Freunde, Familie, WG-Mitbewohnerin - Wer darf den Netflix-Account mitbenutzen?
Großes Thema war in den letzten Wochen und Monaten das sogenannte Account-Sharing. Account-Sharing bedeutet, dass mehrere Personen einen Account, also einen Zugang, nutzen. Das ist eingeschränkt legal möglich. Voraussetzung für gleichzeitiges Streamen ist ein Abo, das die gleichzeitige Nutzung von mehreren Geräten erlaubt. Nach aktuellem Stand das Standard-Abo oder das Premium-Abo von Netflix. Damit ist Netflix allemal WG-tauglich. Zusätzlich hat Netflix in seinen Nutzungsbedingungen festgelegt, dass Account-Sharing nur mit Personen erlaubt ist, die in einem Haushalt wohnen. Verstöße gegen diese Nutzungsbedingung sollen ab Anfang 2023 kostenpflichtig werden. Der Dienst geht künftig verschärft gegen unerlaubtes Sharing vor. Was bedeutet das für Account-Sharer?

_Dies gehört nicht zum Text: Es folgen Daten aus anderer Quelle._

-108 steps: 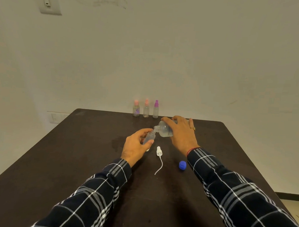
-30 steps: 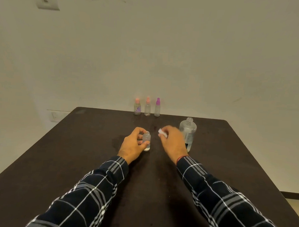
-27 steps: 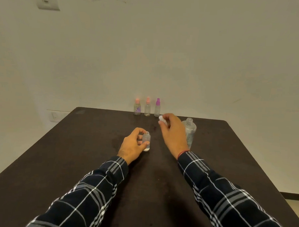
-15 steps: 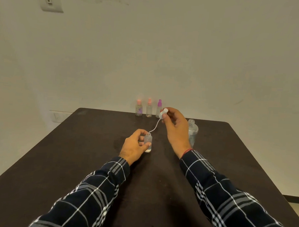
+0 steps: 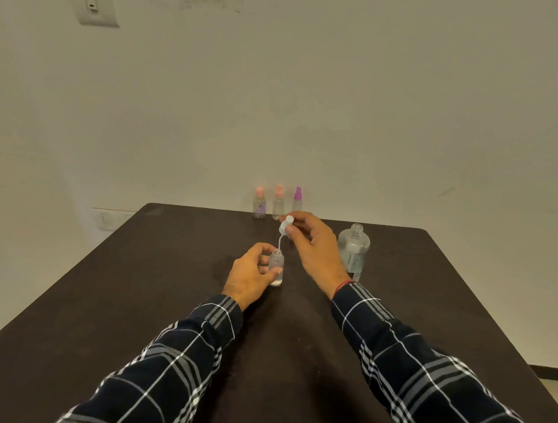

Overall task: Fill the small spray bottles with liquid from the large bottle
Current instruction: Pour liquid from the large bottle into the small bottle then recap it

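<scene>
Head view: at centre frame the left hand (image 5: 249, 274) grips the small bottle (image 5: 276, 268), fingers and thumb curled round its body as it stands upright on the table (image 5: 139, 301). Just above it, the right hand (image 5: 314, 245) pinches the pump (image 5: 286, 226) between thumb and fingertips. The tube (image 5: 280, 243) hangs down with its tip at the bottle's open mouth. The large bottle (image 5: 354, 246) stands upright and uncapped, right of centre, just behind the right wrist.

Pouring into this small bottle seems done, with a pale layer low inside it. What is left is to seat the pump and screw it down. Three capped bottles (image 5: 278, 203) stand in a row at the table's far edge, upper centre. Their fill levels are too small to read, so I cannot tell whether they are done.

The small bottle is clear plastic, a cylinder with a narrow neck. The pump is white, its tube thin and slightly bowed. The large bottle is clear, round-shouldered, with a threaded neck and a label. The far caps are two pink and one purple. The table is dark and matt.
</scene>
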### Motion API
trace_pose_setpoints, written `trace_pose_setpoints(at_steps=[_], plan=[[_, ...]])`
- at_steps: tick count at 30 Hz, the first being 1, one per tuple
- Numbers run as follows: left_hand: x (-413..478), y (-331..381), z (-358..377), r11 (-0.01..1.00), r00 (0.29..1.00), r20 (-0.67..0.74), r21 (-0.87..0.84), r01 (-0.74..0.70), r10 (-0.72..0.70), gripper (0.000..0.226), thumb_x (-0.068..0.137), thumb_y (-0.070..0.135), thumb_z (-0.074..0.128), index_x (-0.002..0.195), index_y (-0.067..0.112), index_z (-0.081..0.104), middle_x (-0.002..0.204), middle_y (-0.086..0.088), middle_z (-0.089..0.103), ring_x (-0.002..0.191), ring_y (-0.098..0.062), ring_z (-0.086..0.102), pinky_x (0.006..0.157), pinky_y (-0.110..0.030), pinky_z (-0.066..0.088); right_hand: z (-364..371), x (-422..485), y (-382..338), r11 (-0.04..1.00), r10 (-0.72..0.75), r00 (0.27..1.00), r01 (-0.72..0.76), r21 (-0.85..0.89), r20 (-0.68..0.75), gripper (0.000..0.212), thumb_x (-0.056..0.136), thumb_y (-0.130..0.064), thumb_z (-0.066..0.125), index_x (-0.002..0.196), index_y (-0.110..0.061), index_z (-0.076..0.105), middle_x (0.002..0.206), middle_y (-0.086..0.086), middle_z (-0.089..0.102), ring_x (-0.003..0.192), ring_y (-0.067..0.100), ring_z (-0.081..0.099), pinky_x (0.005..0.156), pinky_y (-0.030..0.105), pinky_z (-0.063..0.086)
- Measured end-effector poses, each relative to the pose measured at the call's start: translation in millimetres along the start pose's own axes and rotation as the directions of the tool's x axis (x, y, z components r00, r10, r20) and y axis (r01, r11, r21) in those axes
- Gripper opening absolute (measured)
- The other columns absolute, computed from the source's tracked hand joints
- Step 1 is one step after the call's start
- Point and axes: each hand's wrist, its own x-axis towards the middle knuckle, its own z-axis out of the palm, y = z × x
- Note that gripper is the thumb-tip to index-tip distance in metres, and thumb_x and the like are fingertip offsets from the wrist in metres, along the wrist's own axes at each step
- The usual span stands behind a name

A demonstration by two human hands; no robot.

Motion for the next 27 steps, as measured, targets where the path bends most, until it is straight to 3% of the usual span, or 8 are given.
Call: trace_pose_setpoints(at_steps=[8,13,17,24,27], plan=[[1,-3,0,1.000,1.000,0.004,0.015,-0.019,0.019,0.036,0.090,0.017,0.075,0.116,0.033,0.057,0.105,0.010,0.069,0.094,-0.005,0.070,0.083,-0.020,0.056,6,-1,15,0.982,0.153,0.987,-0.147,-0.115,0.041,0.020,0.096,-0.022,0.062,0.115,-0.024,0.064,0.107,-0.007,0.071,0.100,0.004,0.066,0.093,0.031,0.055],[1,-2,-1,1.000,1.000,0.009,0.003,-0.018,0.018,0.039,0.090,0.017,0.075,0.117,0.036,0.054,0.108,0.009,0.069,0.097,-0.006,0.069,0.079,-0.016,0.052,10,6,16,0.945,0.223,0.965,-0.179,-0.274,0.140,0.022,0.095,-0.023,0.063,0.117,-0.023,0.065,0.113,-0.004,0.068,0.103,0.009,0.063,0.086,0.019,0.050],[2,-4,-1,1.000,1.000,0.005,-0.002,-0.018,0.018,0.040,0.089,0.018,0.076,0.116,0.037,0.055,0.108,0.009,0.070,0.097,-0.006,0.069,0.080,-0.017,0.053,13,6,14,0.933,0.246,0.957,-0.190,-0.307,0.157,0.021,0.094,-0.022,0.065,0.115,-0.023,0.064,0.105,-0.008,0.065,0.098,0.007,0.061,0.074,0.011,0.042],[1,-4,1,0.999,1.000,-0.011,0.038,0.004,-0.003,0.035,0.088,0.020,0.077,0.117,0.028,0.058,0.106,0.011,0.067,0.094,-0.002,0.066,0.073,-0.009,0.047,16,14,3,0.856,0.229,0.946,-0.084,-0.510,0.229,0.020,0.094,-0.022,0.064,0.114,-0.024,0.067,0.107,-0.002,0.066,0.100,0.014,0.061,0.089,0.028,0.050],[3,-4,0,0.997,1.000,-0.011,0.071,0.008,-0.007,0.031,0.088,0.021,0.078,0.112,0.027,0.060,0.104,0.009,0.068,0.093,-0.004,0.066,0.076,-0.012,0.050,17,23,-3,0.771,0.228,0.951,-0.045,-0.635,0.210,0.011,0.090,-0.032,0.068,0.098,-0.024,0.066,0.094,-0.003,0.064,0.090,0.016,0.062,0.077,0.027,0.047]])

Nutzer, die ihren Account mit Freunden teilen, die nicht im gleichen Haushalt wohnen, müssen mit Mehrkosten rechnen. So heißt es im dritten Quartalsbericht von Netflix, schreibt handelsblatt.de. „Wir haben einen durchdachten Ansatz zur Monetarisierung der gemeinsamen Nutzung von Konten entwickelt und werden beginnen, ihn ab Anfang 2023 breiter einzuführen“.
Netflix schließt Schlupfloch und setzt Account-Sharing bald ein Ende
Seit vielen Jahren ist das Teilen des Netflix-Passworts Usus unter Abonnenten. Dem Streaming-Dienst allerdings gehen damit Einnahmen in Millionenhöhe verloren. Netflix kündigte immer wieder an, die Möglichkeit zum Account-Sharing zu beenden. Und in Kürze soll es endlich so weit sein.